____ Dataset extract

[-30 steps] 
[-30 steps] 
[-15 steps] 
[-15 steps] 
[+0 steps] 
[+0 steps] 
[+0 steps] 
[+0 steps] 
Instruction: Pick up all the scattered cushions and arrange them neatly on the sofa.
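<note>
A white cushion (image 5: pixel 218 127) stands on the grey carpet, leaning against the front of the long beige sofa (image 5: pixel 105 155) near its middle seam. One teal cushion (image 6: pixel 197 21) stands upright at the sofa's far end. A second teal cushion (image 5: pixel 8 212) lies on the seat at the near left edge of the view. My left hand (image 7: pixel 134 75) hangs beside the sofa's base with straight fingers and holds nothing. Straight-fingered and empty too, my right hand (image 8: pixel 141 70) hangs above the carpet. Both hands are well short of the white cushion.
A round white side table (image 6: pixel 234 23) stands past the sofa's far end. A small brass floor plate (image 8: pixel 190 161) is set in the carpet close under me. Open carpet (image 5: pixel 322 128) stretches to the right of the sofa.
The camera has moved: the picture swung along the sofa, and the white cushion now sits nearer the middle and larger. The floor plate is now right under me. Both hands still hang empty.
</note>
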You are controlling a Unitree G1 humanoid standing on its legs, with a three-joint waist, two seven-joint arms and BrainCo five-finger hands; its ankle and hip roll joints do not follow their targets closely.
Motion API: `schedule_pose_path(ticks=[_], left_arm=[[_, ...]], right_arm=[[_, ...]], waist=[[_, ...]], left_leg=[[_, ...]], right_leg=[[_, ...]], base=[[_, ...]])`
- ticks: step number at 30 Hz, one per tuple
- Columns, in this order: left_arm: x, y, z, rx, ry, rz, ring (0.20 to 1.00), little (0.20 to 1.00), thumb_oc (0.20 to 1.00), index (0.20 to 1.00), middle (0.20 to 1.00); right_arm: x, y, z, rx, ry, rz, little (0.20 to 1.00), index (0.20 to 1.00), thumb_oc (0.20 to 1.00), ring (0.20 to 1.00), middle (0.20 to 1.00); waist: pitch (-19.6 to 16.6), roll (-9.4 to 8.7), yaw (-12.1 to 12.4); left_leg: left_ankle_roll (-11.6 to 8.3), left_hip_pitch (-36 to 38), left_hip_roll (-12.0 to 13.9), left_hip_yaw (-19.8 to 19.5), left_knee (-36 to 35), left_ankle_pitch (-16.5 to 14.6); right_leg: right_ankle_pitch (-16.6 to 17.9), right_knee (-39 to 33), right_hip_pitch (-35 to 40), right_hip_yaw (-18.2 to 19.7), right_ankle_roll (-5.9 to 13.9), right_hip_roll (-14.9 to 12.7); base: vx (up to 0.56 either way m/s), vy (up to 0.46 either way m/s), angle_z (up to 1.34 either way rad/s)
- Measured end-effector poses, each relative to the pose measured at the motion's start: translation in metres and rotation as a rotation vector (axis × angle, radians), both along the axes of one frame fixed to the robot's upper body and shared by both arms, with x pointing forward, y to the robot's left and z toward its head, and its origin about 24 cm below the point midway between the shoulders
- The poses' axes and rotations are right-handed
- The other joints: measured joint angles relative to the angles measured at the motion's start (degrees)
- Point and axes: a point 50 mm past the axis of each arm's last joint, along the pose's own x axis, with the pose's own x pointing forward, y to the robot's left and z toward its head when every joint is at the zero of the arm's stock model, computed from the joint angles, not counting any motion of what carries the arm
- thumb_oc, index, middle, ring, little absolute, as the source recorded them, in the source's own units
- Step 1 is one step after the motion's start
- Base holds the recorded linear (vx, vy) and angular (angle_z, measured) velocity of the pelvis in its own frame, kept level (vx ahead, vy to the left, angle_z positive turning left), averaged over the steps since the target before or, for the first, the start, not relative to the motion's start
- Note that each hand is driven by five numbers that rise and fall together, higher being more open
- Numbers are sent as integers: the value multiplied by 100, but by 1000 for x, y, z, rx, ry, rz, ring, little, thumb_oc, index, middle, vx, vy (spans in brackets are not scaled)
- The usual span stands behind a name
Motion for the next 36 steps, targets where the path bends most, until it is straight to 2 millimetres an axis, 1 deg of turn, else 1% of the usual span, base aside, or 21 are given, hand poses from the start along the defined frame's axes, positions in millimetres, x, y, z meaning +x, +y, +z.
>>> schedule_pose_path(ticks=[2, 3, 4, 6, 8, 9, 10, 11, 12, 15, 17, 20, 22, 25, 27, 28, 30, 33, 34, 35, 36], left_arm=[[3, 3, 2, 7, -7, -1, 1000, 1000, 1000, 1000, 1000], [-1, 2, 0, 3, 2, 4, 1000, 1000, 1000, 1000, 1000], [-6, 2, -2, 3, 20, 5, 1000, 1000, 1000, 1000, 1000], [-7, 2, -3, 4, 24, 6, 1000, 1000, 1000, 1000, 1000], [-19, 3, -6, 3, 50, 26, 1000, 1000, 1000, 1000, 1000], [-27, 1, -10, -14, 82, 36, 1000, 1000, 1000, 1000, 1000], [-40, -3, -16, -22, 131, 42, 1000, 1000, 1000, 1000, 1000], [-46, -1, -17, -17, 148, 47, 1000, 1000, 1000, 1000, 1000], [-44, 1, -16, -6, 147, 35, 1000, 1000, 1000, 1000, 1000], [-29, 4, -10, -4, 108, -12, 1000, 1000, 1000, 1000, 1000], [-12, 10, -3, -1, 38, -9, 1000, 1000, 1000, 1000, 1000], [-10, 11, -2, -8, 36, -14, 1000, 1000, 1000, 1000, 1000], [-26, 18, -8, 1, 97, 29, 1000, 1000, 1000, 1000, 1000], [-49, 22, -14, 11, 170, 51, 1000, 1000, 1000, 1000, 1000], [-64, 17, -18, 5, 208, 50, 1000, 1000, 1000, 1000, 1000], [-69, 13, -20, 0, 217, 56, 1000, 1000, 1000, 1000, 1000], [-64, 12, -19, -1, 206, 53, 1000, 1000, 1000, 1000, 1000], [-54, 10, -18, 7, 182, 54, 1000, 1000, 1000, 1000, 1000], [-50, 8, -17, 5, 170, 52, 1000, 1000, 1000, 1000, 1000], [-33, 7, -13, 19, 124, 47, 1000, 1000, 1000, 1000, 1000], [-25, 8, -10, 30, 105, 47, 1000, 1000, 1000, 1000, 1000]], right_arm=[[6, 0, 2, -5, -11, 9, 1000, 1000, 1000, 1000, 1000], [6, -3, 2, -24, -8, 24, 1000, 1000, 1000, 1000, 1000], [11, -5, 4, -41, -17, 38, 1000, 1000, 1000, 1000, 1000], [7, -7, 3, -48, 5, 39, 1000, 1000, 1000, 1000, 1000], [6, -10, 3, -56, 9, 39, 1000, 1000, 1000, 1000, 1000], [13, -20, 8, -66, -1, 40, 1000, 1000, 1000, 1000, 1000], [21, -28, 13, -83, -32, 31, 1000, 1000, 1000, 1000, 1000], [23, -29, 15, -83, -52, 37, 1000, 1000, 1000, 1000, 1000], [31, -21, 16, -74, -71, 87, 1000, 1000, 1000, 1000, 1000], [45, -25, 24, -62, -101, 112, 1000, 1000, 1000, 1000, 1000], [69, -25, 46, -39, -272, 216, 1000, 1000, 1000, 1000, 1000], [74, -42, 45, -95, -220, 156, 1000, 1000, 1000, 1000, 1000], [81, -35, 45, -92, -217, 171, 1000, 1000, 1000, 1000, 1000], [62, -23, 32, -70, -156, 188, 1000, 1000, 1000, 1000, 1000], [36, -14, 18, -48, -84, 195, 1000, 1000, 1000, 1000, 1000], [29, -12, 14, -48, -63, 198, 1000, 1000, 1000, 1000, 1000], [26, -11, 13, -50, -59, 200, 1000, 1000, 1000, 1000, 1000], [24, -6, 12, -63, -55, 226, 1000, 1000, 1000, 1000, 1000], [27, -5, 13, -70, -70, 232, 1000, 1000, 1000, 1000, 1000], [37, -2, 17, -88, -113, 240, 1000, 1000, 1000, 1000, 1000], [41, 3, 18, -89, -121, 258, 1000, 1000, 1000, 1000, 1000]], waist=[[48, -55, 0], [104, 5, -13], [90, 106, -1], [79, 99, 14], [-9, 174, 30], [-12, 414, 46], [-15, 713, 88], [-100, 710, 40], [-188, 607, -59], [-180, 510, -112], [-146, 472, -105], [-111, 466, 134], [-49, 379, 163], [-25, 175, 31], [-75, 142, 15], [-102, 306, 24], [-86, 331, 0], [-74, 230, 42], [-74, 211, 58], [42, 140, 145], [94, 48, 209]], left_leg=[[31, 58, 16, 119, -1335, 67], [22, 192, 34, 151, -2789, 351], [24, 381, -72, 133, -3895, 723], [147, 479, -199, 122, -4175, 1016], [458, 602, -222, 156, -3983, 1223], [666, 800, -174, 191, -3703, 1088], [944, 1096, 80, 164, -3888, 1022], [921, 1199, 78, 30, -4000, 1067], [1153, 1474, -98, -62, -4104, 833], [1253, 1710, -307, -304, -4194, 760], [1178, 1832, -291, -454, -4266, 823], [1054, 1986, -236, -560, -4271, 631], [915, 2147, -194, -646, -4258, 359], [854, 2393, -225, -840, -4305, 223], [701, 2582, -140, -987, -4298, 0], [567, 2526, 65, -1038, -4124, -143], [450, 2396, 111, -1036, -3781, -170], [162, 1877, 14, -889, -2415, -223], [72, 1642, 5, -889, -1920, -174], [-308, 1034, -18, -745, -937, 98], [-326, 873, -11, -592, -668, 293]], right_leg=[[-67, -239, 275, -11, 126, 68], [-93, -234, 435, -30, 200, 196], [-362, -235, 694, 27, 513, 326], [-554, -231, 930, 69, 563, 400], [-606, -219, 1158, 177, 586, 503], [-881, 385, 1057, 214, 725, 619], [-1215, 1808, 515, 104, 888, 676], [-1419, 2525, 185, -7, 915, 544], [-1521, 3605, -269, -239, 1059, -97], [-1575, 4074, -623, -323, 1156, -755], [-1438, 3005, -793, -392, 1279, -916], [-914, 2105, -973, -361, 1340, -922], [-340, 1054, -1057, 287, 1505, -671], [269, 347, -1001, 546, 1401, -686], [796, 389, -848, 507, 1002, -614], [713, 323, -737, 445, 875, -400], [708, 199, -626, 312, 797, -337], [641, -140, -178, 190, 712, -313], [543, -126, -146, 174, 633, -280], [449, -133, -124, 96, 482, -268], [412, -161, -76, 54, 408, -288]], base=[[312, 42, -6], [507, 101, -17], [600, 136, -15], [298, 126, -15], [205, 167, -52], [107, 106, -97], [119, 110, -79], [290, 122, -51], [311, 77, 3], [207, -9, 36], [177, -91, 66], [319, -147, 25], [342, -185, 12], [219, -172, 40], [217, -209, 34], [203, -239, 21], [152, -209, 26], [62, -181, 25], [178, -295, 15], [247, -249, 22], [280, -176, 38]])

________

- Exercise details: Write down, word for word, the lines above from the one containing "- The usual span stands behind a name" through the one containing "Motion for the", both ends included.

- Expected output:
- The usual span stands behind a name
Motion for the next 36 steps, targets where the path bends most, until it is straight to 2 millimetres an axis, 1 deg of turn, else 1% of the usual span, base aside, or 21 are given, hand poses from the start along the defined frame's axes, positions in millimetres, x, y, z meaning +x, +y, +z.

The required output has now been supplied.